_BRIEF:_
Would you repeat the whole listing exactly, pictures excluded?

-.-.-

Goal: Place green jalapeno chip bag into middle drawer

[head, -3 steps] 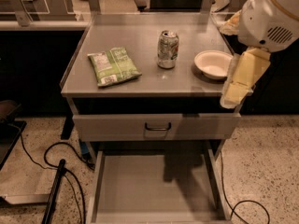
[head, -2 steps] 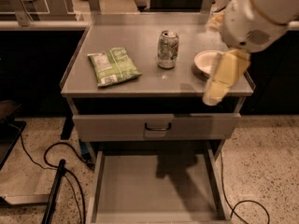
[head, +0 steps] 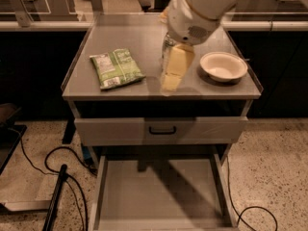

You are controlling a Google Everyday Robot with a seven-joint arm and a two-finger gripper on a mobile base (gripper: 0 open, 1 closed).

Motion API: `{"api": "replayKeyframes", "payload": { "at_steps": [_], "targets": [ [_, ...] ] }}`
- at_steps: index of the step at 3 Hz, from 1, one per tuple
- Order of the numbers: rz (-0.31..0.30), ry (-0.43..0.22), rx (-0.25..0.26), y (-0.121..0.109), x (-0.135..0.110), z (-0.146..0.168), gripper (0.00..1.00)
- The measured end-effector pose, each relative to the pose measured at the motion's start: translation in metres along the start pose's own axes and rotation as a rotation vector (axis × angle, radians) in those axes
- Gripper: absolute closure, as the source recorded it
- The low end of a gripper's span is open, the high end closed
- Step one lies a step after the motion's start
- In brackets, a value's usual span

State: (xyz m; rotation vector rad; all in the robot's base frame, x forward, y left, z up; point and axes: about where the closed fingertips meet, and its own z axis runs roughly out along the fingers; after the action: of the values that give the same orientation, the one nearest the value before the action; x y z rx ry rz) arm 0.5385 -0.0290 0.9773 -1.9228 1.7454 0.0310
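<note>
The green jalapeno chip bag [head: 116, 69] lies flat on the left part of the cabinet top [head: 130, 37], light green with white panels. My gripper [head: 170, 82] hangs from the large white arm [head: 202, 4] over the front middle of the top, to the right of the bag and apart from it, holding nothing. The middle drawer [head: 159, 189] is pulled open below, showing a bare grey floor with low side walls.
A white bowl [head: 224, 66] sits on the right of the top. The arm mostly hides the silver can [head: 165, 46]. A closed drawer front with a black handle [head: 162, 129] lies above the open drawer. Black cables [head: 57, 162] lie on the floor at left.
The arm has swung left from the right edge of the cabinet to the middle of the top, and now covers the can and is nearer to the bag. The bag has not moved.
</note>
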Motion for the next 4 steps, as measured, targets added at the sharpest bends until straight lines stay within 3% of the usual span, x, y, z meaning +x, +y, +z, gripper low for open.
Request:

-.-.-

_SOLVED EXERCISE:_
Goal: Place green jalapeno chip bag into middle drawer

[head, -3 steps] 
[head, -2 steps] 
[head, +0 steps] 

You are controlling a Google Everyday Robot with a seven-joint arm and a two-finger gripper on a mobile base (gripper: 0 open, 1 closed).

Motion API: `{"api": "replayKeyframes", "payload": { "at_steps": [_], "targets": [ [_, ...] ] }}`
- at_steps: index of the step at 3 Hz, from 1, one per tuple
- Order of the numbers: rz (-0.31..0.30), ry (-0.43..0.22), rx (-0.25..0.26), y (-0.121..0.109), x (-0.135..0.110), z (-0.146..0.168), gripper (0.00..1.00)
- The measured end-effector pose, each relative to the pose measured at the motion's start: translation in metres along the start pose's own axes and rotation as a rotation vector (axis × angle, radians) in those axes
- Gripper: absolute closure, as the source recorded it
- The low end of a gripper's span is open, the high end closed
- Step one lies a step after the motion's start
- In brackets, a value's usual span

State: (xyz m; rotation vector rad; all in the robot's base frame, x forward, y left, z up; point and axes: about where the closed fingertips meet, and its own z axis runs roughly out along the fingers; after the action: of the values that give the same orientation, the one nearest the value before the action; x y z rx ry rz) arm 0.5385 -0.0290 0.9773 -1.9228 1.7454 0.0310
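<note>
The green jalapeno chip bag [head: 116, 69] lies flat on the left part of the cabinet top [head: 130, 37], light green with white panels. My gripper [head: 170, 82] hangs from the large white arm [head: 202, 4] over the front middle of the top, to the right of the bag and apart from it, holding nothing. The middle drawer [head: 159, 189] is pulled open below, showing a bare grey floor with low side walls.
A white bowl [head: 224, 66] sits on the right of the top. The arm mostly hides the silver can [head: 165, 46]. A closed drawer front with a black handle [head: 162, 129] lies above the open drawer. Black cables [head: 57, 162] lie on the floor at left.
The arm has swung left from the right edge of the cabinet to the middle of the top, and now covers the can and is nearer to the bag. The bag has not moved.
</note>
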Motion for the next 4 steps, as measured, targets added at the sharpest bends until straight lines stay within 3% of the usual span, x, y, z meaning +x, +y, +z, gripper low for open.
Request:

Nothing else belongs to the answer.